Part of my reaction was illogical and visceral. At the core of my objection was my dislike for the ugly word "blog." Uggh. How could the marriage of two seemingly innocuous words like "web" and "log" generate such hideous offspring? Last year I cringed whenever my web designer used the word in my presence. Then, something amazing happened. I got over it.
Well, not entirely. I still hate the word blog, but I did decide to create one on my site. Using free software from Blogger.com, I set up a blog on my site in April 2002. Later that year, I switched to a more flexible software from Movable Type, which enables me to integrate the various features of my site into the blog.
Even with my blog in place, I still did not quite understand the appeal at first. Why would someone create a blog and why would someone read it? The answers, it turns out, are quite similar.
Disappointed by the sensationalist, profit-driven mainstream media, more and more people are looking for unfiltered information. The war in Iraq, for example, generated hundreds, if not thousands, of bloggers for peace. People from across the world wrote daily, sometimes hourly, commentary about the real war that the American mass media would not cover.
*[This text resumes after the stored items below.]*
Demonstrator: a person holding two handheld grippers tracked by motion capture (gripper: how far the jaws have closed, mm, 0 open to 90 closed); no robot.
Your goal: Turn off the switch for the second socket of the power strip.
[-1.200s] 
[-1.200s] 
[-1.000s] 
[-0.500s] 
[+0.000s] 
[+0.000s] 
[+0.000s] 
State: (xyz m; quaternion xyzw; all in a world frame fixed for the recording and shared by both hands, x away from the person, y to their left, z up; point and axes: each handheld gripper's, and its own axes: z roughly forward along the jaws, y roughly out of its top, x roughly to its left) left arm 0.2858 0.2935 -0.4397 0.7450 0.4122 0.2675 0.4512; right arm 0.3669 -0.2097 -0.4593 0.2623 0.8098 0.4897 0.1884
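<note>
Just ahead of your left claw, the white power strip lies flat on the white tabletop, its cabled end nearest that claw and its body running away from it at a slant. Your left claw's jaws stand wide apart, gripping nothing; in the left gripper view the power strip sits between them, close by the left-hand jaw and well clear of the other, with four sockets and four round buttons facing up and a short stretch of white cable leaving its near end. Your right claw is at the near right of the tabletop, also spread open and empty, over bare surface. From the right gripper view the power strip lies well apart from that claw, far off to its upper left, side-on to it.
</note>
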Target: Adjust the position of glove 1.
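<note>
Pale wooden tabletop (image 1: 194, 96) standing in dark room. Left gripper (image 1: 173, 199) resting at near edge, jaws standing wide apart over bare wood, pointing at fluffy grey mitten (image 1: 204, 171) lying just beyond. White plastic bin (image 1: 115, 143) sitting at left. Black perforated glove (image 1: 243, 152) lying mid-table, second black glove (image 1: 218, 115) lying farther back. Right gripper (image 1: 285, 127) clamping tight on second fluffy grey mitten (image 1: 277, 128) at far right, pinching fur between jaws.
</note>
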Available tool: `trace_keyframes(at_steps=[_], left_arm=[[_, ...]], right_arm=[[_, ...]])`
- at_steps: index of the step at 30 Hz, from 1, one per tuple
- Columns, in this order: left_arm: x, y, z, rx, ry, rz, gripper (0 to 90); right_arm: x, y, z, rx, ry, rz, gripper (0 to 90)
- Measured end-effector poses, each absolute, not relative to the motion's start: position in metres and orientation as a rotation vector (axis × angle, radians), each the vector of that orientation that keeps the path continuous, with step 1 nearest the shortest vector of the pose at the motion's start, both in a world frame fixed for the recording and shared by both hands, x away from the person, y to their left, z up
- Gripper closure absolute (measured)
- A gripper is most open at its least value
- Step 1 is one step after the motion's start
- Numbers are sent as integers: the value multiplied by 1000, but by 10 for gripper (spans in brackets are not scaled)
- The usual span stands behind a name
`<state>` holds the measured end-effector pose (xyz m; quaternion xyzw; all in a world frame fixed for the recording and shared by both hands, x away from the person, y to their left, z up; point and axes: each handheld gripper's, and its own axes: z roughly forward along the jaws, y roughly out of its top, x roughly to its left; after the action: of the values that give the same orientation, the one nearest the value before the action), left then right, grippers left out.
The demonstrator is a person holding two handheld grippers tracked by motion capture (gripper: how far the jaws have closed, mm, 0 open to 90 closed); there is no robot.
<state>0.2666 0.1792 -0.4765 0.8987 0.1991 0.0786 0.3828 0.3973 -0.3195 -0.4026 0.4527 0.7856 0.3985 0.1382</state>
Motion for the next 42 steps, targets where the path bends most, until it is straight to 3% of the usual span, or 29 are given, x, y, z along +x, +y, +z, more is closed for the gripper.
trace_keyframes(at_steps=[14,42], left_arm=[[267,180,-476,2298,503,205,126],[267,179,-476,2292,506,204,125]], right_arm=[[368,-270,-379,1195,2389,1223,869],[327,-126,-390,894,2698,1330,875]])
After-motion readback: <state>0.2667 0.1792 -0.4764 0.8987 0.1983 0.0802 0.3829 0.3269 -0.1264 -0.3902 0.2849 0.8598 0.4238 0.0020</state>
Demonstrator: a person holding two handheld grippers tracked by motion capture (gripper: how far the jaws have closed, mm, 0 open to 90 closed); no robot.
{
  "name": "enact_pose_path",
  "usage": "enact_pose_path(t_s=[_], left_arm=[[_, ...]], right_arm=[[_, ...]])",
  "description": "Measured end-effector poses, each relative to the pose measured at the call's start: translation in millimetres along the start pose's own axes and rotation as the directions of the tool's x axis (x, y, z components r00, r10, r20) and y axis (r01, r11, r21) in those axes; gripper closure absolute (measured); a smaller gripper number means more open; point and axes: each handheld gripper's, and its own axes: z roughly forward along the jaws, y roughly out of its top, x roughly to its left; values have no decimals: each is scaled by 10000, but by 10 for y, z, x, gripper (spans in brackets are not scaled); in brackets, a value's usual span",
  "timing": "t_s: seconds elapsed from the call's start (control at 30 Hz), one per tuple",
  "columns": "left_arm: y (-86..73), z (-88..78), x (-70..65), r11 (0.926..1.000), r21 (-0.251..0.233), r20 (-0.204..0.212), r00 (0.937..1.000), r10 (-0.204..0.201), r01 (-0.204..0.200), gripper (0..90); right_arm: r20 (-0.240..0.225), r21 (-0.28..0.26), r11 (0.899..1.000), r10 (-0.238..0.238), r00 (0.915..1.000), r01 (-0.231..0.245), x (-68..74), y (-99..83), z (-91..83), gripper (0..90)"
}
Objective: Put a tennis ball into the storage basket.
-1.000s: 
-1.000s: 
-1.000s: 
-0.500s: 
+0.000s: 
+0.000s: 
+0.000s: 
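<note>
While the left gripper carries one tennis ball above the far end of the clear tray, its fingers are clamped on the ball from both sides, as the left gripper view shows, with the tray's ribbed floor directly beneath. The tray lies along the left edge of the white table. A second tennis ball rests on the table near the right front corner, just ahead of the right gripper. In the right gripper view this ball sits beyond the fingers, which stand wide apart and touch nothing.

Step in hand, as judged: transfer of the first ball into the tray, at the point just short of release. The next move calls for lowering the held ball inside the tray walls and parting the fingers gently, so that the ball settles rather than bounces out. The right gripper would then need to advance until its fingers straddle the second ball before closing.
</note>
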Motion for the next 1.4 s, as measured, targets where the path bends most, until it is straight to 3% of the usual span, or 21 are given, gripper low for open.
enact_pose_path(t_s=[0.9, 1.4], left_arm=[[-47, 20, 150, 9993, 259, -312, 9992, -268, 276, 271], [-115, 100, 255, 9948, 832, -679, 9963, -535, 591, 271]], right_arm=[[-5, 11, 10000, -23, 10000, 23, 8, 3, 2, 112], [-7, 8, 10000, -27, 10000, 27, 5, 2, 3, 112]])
The freedom of the Internet can be both a blessing and a curse. Bloggers aren't required to use "journalistic standards" in what they report, so some information that comes across may be more than readers want to know. That's what's happening with the Internet hype around Kobe Bryant's accuser. Her identity was splashed across the world wide web while the major media, eager to cover the trial in court and unwilling to upset the trial judge, had to refrain from running the story.
So why blog? It not only provides unfiltered information, it's also easy. What makes blogging different from updating a website, for example, is that bloggers don't need to know how to write code. The folks who designed the blogging software made it easy enough for anyone to update a website every day, every hour, or even every minute.
All you do is write your thoughts, click a few buttons, and presto, you're published.
A LIST OF POPULAR BLOGS
Donald Agarrat
Howard Dean
All About George
Steven G. Fulwood
James Earl Hardy
Lynne D. Johnson
Negro Please
RuPaul
Andrew Sullivan
Ronn Taylor

Comments conceal
kevinrscott
August 13 2003, 1:25PM
why blog? good question. i initially started my site as more of a journal. i figured if i could put certain thoughts, goals, promises, etc into print then i'd find it harder forget them. it started out great. i'd been kept honest by the public display of thoughts and even got some great advice by the few strangers who stopped by and left comments. it was great until personal friends and associates found out about the site.
quickly, it became less personal and more of a way to communicate, share ideas and learn from others across the street and across the globe.
overall i have no complaints. as we evolve technologically pretty soon the questions to ask or answer will be what's your name? what's your number and what is your web address?
Bernie
August 14 2003, 10:43AM
I make reading certain people's blogs a part of my daily ritual. I get the days news before I leave home, but the blogs give me individual reactions to those events. It's also fun to find out what's going on in people's lives in ways they might not reveal in a direct conversation.
I too may soon venture down this path, although I must confess, I'm not entirely sure why.